ASSIGNED TASK:
Copy exactly the lines of the data below that run from the line holding "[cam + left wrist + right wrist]" through the line holding "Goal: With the", both ends included.

[Start of Attachment]

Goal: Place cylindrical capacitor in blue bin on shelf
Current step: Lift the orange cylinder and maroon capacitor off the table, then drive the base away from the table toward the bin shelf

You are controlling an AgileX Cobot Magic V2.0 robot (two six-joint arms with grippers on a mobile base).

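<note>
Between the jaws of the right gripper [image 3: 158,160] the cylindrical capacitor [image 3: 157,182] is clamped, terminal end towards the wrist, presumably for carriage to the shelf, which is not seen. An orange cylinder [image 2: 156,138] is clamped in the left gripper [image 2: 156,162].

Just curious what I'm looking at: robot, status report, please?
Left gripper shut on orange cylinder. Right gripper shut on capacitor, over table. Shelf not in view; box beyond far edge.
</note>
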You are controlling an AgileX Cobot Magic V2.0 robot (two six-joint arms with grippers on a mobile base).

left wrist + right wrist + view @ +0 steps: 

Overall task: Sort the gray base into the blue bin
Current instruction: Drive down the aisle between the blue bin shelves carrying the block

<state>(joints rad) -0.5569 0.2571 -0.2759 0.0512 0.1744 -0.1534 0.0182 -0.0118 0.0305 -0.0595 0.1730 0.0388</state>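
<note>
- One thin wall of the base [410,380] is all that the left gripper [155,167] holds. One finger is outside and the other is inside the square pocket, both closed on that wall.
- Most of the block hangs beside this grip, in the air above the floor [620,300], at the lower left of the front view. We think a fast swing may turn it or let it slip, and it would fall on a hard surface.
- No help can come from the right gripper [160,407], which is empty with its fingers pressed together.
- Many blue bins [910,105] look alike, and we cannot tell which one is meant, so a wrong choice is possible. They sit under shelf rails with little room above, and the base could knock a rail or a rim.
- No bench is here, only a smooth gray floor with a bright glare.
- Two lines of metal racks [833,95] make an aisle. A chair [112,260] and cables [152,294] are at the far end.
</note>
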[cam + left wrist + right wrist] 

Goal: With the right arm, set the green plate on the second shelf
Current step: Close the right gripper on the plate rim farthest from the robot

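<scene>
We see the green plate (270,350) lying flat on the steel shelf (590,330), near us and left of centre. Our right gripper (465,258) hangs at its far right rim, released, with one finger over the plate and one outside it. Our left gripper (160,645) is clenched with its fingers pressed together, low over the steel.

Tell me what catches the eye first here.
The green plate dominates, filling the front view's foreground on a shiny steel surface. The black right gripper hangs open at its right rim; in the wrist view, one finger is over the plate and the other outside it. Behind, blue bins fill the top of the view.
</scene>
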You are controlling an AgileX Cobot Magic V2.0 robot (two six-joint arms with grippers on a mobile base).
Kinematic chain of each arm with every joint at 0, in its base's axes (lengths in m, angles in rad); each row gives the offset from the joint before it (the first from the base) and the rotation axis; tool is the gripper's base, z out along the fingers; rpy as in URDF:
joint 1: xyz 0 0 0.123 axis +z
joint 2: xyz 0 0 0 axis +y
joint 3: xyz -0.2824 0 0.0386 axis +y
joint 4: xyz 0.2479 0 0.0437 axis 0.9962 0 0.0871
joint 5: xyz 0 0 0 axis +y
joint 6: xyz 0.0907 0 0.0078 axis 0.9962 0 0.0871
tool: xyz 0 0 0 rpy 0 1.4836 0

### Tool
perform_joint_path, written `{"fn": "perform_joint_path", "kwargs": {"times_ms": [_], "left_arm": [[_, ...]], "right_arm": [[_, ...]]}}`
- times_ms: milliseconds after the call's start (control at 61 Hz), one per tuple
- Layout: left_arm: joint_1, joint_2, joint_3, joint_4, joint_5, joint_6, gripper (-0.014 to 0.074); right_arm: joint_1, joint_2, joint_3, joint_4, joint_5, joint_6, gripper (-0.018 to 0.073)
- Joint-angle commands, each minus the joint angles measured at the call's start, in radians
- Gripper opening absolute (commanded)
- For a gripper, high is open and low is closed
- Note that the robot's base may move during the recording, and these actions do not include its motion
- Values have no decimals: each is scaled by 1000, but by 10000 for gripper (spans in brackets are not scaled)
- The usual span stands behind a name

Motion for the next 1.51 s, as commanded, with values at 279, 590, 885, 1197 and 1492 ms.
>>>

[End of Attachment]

FINAL ANSWER:
[cam + left wrist + right wrist] 

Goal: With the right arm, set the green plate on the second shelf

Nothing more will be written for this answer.